If you're moving the division by 2 out of the loop, and divide only by odd numbers in the loop, as mentioned by Pete Becker, you're essentially halving the number of divisions needed to factor the input number, and thus speed up the function by a factor of very nearly 2.
If you carry that one step further and also eliminate the multiples of 3 from the divisors in the loop, you reduce the number of divisions and hence increase the speed by a factor close to 3 (on average; most numbers don't have any large prime factors, but are divisible by 2 or by 3, and for those the speedup is much smaller; but those numbers are quick to factor anyway. If you factor a longer range of numbers, the bulk of the time is spent factoring the few numbers with large prime divisors).

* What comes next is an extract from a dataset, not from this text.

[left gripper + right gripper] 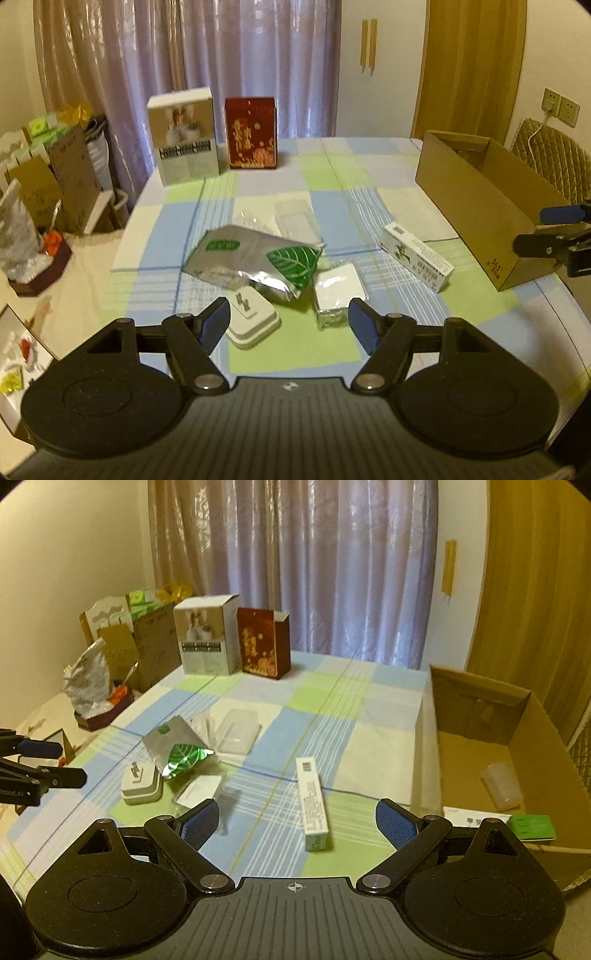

// if your compiler doesn't transform that to bit-operations, do it yourself
while(n % 2 == 0) {
tab[dim++] = 2;
n /= 2;
}
while(n % 3 == 0) {
tab[dim++] = 3;
n /= 3;
}
for(int d = 5, s = 2; d*d <= n; d += s, s = 6-s) {
while(n % d == 0) {
tab[dim++] = d;
n /= d;
}
}
If you're calling that function really often, it would be worthwhile to precompute the 6542 primes not exceeding 65535, store them in a static array, and divide only by the primes to eliminate all divisions that are a priori guaranteed to not find a divisor.
If unsigned int happens to be larger than 32 bits, then using one of the more advanced algorithms would be profitable. You should still begin with trial divisions to find the small prime factors (whether small should mean <= 1000, <= 10000, <= 100000 or perhaps <= 1000000 would need to be tested, my gut feeling says one of the smaller values would be better on average). If after the trial division phase the factorisation is not yet complete, check whether the remaining factor is prime using e.g. a deterministic (for the range in question) variant of the Miller-Rabin test. If it's not, search a factor using your favourite advanced algorithm. For 64 bit numbers, I'd recommend Pollard's rho algorithm or an elliptic curve factorisation. Pollard's rho algorithm is easier to implement and for numbers of that magnitude finds factors in comparable time, so that's my first recommendation.
Int is way to small to encounter any performance problems. I just tried to measure the time of your algorithm with boost but couldn't get any useful output (too fast). So you shouldn't worry about integers at all.
If you use i*i I was able to calculate 1.000.000 9-digit integers in 15.097 seconds. It's good to optimize an algorithm but instead of "wasting" time (depends on your situation) it's important to consider if a small improvement really is worth the effort. Sometimes you have to ask yourself if you rally need to be able to calculate 1.000.000 ints in 10 seconds or if 15 is fine as well.